● WORK TO BE COMPLETED: From the records below, find each line with the string "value" and copy it.

[SOURCE INFORMATION Boundary: Start]

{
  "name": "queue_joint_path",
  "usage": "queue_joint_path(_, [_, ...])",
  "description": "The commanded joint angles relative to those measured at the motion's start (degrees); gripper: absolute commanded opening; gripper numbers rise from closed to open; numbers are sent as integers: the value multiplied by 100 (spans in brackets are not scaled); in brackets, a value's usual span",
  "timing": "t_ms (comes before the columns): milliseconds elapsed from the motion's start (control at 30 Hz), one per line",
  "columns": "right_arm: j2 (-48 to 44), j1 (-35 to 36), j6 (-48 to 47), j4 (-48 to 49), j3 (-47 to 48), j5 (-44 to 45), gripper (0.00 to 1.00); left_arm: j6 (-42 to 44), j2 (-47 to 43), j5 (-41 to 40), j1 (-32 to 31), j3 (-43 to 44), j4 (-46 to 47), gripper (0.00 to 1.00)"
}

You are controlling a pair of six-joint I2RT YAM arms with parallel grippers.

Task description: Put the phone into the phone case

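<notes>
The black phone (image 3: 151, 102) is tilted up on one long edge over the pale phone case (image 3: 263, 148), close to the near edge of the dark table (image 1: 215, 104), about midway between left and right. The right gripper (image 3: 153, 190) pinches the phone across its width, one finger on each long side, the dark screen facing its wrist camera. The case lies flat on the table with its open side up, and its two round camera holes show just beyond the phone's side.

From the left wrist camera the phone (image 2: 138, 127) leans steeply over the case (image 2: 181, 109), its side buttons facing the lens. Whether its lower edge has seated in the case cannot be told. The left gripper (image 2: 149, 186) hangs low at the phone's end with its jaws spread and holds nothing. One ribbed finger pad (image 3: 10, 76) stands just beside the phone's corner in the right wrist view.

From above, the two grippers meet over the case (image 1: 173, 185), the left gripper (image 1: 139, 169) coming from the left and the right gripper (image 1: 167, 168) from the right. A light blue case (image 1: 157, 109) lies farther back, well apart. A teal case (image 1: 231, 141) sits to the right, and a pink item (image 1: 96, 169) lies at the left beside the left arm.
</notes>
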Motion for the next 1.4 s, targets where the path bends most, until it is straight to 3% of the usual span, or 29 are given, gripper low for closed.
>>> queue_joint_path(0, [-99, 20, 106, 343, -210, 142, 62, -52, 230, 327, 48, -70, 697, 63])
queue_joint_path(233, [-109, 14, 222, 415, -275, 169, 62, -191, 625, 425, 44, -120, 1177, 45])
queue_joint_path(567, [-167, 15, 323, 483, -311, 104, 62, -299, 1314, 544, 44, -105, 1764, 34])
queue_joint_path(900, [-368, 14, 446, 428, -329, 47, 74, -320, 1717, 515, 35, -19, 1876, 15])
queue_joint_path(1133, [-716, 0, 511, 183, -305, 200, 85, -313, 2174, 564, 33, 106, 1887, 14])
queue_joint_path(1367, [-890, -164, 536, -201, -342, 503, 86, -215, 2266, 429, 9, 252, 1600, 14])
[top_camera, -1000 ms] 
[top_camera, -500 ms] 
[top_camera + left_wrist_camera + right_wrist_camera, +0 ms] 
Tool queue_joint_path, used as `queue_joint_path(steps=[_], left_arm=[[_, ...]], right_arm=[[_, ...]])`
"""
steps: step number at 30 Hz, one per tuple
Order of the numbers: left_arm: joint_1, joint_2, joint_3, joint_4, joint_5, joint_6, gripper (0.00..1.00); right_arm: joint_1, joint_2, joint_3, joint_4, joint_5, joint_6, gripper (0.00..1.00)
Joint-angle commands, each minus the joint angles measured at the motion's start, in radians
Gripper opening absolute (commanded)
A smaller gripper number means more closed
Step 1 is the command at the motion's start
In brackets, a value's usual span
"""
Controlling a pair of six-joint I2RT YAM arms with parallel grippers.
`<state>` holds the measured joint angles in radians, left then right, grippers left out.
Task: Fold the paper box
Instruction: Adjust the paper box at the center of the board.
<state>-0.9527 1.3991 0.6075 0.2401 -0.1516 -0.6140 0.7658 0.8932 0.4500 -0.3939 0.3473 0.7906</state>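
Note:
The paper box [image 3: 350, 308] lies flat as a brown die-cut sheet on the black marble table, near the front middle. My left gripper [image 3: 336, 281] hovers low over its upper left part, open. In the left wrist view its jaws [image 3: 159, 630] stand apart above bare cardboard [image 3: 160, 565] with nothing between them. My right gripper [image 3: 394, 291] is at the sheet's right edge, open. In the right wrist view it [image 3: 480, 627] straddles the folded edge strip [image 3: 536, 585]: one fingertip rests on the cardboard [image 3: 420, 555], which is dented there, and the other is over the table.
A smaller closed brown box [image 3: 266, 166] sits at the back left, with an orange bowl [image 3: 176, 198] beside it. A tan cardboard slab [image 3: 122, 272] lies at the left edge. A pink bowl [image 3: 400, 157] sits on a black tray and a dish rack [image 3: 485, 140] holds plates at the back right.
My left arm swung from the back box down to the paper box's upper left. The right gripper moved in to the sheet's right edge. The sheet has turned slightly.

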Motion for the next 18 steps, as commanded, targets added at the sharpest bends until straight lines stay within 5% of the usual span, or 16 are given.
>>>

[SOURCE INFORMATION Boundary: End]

● SOLUTION TO THIS PROBLEM:
  "description": "The commanded joint angles relative to those measured at the motion's start (degrees); gripper: absolute commanded opening; gripper numbers rise from closed to open; numbers are sent as integers: the value multiplied by 100 (spans in brackets are not scaled); in brackets, a value's usual span",
In brackets, a value's usual span

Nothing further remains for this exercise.